§ **Work request**:
Print the line where "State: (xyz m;" occurs and every line that follows it in the data below, ending with the last line, precisely as written.

§ **Data section**:
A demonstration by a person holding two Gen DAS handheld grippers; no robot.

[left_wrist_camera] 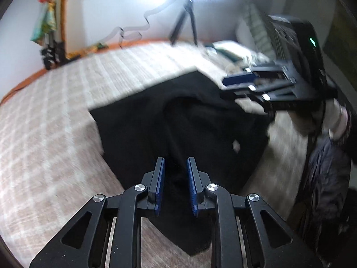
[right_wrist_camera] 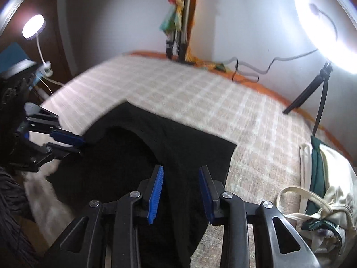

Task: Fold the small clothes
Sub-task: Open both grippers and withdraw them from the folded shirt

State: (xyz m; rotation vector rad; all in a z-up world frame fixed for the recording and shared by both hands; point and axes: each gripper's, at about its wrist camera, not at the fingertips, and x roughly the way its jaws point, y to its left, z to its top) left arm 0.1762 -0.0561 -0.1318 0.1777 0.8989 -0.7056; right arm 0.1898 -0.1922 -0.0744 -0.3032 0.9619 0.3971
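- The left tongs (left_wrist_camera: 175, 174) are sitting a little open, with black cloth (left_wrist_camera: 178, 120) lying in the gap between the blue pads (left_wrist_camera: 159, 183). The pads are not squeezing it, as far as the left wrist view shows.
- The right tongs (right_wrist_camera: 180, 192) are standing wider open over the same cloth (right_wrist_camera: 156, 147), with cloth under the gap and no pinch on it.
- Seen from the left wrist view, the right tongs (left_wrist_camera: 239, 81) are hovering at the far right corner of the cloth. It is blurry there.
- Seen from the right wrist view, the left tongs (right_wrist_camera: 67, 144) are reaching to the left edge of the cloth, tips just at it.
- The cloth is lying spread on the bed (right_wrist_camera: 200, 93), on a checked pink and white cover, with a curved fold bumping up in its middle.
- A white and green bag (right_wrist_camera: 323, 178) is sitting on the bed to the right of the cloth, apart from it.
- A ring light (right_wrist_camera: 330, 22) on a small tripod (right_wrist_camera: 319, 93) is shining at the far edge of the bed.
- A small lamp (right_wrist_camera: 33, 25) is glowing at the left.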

§ **Response below**:
State: (xyz m; rotation vector rad; all in a z-up world frame fixed for the recording and shared by both hands; point and axes: each gripper's, at about its wrist camera, not at the fingertips, and x roughly the way its jaws point, y to its left, z to its top) left arm 0.1762 -0.0561 -0.1318 0.1777 0.8989 -0.7056; right arm 0.1898 -0.1922 -0.0744 -0.3032 0.9619 0.3971
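- The left tongs (left_wrist_camera: 175, 174) are sitting a little open, with black cloth (left_wrist_camera: 178, 120) lying in the gap between the blue pads (left_wrist_camera: 159, 183). The pads are not squeezing it, as far as the left wrist view shows.
- The right tongs (right_wrist_camera: 180, 192) are standing wider open over the same cloth (right_wrist_camera: 156, 147), with cloth under the gap and no pinch on it.
- Seen from the left wrist view, the right tongs (left_wrist_camera: 239, 81) are hovering at the far right corner of the cloth. It is blurry there.
- Seen from the right wrist view, the left tongs (right_wrist_camera: 67, 144) are reaching to the left edge of the cloth, tips just at it.
- The cloth is lying spread on the bed (right_wrist_camera: 200, 93), on a checked pink and white cover, with a curved fold bumping up in its middle.
- A white and green bag (right_wrist_camera: 323, 178) is sitting on the bed to the right of the cloth, apart from it.
- A ring light (right_wrist_camera: 330, 22) on a small tripod (right_wrist_camera: 319, 93) is shining at the far edge of the bed.
- A small lamp (right_wrist_camera: 33, 25) is glowing at the left.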

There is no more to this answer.